L’impression qui se dégage est que DIANE a été victime d’une explosion accidentelle dont il est difficile de déterminer la cause.
Déposition du chef de section LE MANSEC
J’étais couché et je n’ai rien vu. Mais le 2e capitaine a déclaré avoir aperçu la lueur d’un coup de canon et entendu le sifflement d’un obus au dessus de sa tête. Cette lueur a été aperçue à 130° sur bâbord arrière. Le sous-marin DIANE naviguait en surface et se trouvait dans notre sillage à 400 m environ.
J’ai été réveillé par une détonation sourde, suivie un instant après d’une détonation plus forte avec un grand déplacement d’air. Le capitaine de QUEVILLY fit mettre au poste de combat, puis fit tirer deux coups de canon dans la direction supposée du sous-marin. Il fit changer la route pour venir vent arrière, cap au NE.
Des SOS furent lancés par TSF à minuit 30. La nuit était très noire et la mer grosse<. Rien n’a été aperçu après la lueur de l’explosion venant de notre arrière et qui devait être celle qui a fait sauter DIANE. QUEVILLY a fait route au NE à 12 nœuds pendant une heure. A 03h00 du matin DIANE fut appelé par TSF, mais il n’y eut aucune réponse.

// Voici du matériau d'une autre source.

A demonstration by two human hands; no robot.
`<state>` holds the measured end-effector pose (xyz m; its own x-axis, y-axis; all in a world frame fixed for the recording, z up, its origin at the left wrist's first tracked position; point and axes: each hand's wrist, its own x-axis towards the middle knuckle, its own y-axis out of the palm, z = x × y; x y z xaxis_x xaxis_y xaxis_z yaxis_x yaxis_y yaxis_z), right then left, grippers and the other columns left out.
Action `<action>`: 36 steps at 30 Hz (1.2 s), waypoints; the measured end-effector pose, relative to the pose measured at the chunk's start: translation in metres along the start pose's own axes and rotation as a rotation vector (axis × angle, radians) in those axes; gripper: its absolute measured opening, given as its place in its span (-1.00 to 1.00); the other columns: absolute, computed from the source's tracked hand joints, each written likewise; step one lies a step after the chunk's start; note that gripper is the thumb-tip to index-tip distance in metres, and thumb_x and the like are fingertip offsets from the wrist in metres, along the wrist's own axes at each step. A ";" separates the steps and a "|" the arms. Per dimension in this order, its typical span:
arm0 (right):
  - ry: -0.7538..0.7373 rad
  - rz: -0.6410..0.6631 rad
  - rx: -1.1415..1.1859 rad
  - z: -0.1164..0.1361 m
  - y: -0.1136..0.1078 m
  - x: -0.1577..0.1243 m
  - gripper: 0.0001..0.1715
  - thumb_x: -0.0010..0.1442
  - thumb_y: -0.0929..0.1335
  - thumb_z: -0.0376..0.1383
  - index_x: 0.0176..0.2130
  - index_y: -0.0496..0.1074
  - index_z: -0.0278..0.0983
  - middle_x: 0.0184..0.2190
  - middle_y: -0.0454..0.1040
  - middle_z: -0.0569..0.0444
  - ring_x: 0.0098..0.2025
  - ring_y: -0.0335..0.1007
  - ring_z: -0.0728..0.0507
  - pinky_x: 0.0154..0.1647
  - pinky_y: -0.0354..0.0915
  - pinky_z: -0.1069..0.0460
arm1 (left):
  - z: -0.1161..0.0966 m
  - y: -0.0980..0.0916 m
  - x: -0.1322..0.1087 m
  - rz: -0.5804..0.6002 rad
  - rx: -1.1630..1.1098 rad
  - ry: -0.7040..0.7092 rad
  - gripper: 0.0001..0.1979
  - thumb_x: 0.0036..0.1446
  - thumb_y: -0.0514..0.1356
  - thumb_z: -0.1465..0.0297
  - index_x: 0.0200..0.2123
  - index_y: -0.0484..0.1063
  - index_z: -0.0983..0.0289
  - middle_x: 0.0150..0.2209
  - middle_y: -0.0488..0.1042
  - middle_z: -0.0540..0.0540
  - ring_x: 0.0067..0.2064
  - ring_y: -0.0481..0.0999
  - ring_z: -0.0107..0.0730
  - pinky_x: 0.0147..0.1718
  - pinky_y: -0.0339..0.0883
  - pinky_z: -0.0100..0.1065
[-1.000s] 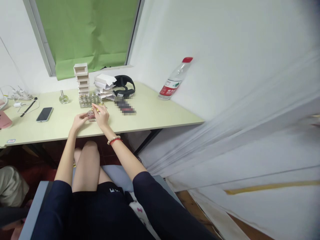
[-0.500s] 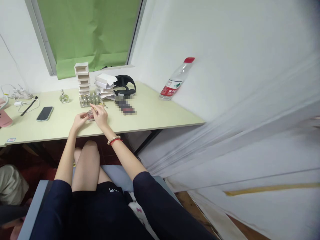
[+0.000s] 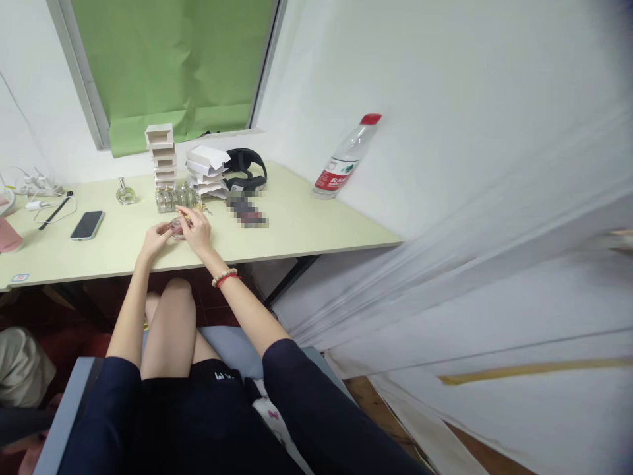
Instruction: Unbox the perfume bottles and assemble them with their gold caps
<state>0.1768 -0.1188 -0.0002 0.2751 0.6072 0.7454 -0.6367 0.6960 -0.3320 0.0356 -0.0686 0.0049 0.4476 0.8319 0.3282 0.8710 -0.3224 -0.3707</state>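
Observation:
My left hand (image 3: 157, 239) is closed around the side of a small pinkish glass perfume bottle (image 3: 177, 228) resting low over the desk. Over the bottle's top, the fingers of my right hand (image 3: 198, 231) are pinched together. Whatever lies between those fingertips is too small to make out. Just behind my hands stands a row of several clear glass perfume bottles (image 3: 171, 198). Small gold-coloured pieces (image 3: 204, 208) lie beside that row, partly hidden by my right hand. Another perfume bottle (image 3: 125, 193), with greenish liquid, stands apart to the left.
Behind the bottle row are a stack of open white boxes (image 3: 161, 158) and a pile of folded white cartons (image 3: 206, 168). A black headset (image 3: 247, 173) and a red-capped water bottle (image 3: 341, 168) stand rightward. A phone (image 3: 88, 225) and charger cables (image 3: 54, 208) lie left on the desk (image 3: 277, 234).
The whole view has shifted very slightly. Both hands stay at the pinkish perfume bottle, with the right fingertips moving only a little at its top.

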 end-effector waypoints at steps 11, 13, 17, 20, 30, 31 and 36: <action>0.010 0.019 0.012 0.004 0.000 0.000 -0.63 0.37 0.15 -0.18 -0.05 0.45 -0.18 -0.05 0.53 0.04 0.00 0.40 -0.12 0.13 0.24 -0.02 | -0.001 0.000 0.000 -0.019 -0.015 -0.001 -0.69 -0.03 0.20 0.31 -0.23 0.53 0.35 -0.19 0.61 0.21 -0.15 0.56 -0.19 -0.07 0.37 -0.24; -0.005 0.016 0.021 0.003 0.001 0.000 -0.63 0.37 0.13 -0.19 -0.06 0.44 -0.18 -0.07 0.54 0.04 -0.02 0.40 -0.13 0.11 0.25 -0.03 | -0.001 0.000 0.000 -0.021 -0.008 -0.001 -0.70 -0.03 0.20 0.30 -0.24 0.53 0.35 -0.20 0.61 0.20 -0.15 0.56 -0.19 -0.07 0.37 -0.25; -0.049 -0.023 0.070 0.001 0.003 0.000 -0.66 0.36 0.13 -0.19 -0.11 0.42 -0.19 -0.11 0.54 0.02 -0.05 0.41 -0.14 0.07 0.26 -0.05 | -0.002 -0.001 0.000 -0.016 0.012 0.000 -0.69 -0.03 0.20 0.30 -0.23 0.53 0.36 -0.20 0.61 0.21 -0.13 0.56 -0.18 -0.07 0.37 -0.24; -0.057 -0.028 0.096 -0.001 0.004 0.000 -0.69 0.35 0.14 -0.20 -0.12 0.40 -0.20 -0.12 0.54 0.00 -0.06 0.41 -0.16 0.06 0.26 -0.07 | -0.003 -0.001 0.000 -0.019 0.016 -0.006 -0.70 -0.03 0.19 0.32 -0.23 0.53 0.35 -0.20 0.61 0.19 -0.14 0.56 -0.18 -0.06 0.37 -0.24; -0.064 -0.024 0.114 0.000 0.005 0.000 -0.75 0.30 0.18 -0.25 -0.10 0.37 -0.21 -0.11 0.52 -0.03 -0.04 0.41 -0.17 0.06 0.26 -0.09 | -0.002 -0.001 0.000 -0.010 -0.004 -0.006 -0.71 -0.03 0.20 0.31 -0.24 0.53 0.35 -0.22 0.61 0.19 -0.17 0.56 -0.21 -0.10 0.38 -0.26; -0.061 -0.024 0.107 0.000 0.005 0.000 -0.76 0.28 0.20 -0.25 -0.10 0.36 -0.22 -0.11 0.52 -0.03 -0.05 0.40 -0.17 0.06 0.27 -0.10 | -0.001 -0.001 0.000 -0.009 -0.006 -0.005 -0.71 -0.02 0.21 0.31 -0.24 0.53 0.35 -0.22 0.61 0.19 -0.17 0.56 -0.21 -0.09 0.38 -0.26; -0.057 -0.024 0.086 0.001 0.005 -0.001 -0.79 0.25 0.22 -0.28 -0.12 0.36 -0.22 -0.14 0.51 -0.04 -0.08 0.41 -0.19 0.04 0.28 -0.11 | -0.001 -0.001 0.001 -0.013 -0.018 0.003 -0.71 -0.03 0.21 0.34 -0.23 0.53 0.35 -0.21 0.62 0.19 -0.14 0.57 -0.20 -0.06 0.38 -0.24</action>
<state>0.1729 -0.1163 -0.0017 0.2511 0.5666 0.7848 -0.6906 0.6730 -0.2649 0.0351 -0.0678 0.0060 0.4369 0.8346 0.3356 0.8802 -0.3199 -0.3504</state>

Rapport de l’officier enquêteur
Les témoins les plus intéressants ne sont pas venus à Bordeaux. Les témoignages recueillis ne concordent pas sur le nombre d’explosions. Il semble indiquer que l’explosion très forte entendue par tous s’est produite dans la direction où se trouvait DIANE. Il est très probable que cette explosion a causé la perte du sous-marin. Il est douteux que QUEVILLY ait été directement attaqué.
En tous cas, le capitaine de ce navire s’est conformé aux instructions reçues. La veille était bien faite et la mise en état de défense du navire a eu lieu avec calme et rapidité.
Conclusions de la commission d’enquête
Elle reprend le déroulement des faits et conclut :
Une explosion violente, entendue par tout l’équipage de QUEVILLY a retenti dans la direction où DIANE avait été aperçu quelques minutes auparavant. Deux coups de canon furent tirés dans la direction de la lueur de la première explosion. QUEVILLY vint vent arrière et fit route pendant une heure au NE, puis au SW après avoir lancé un SOS et un appel resté sans réponse à DIANE.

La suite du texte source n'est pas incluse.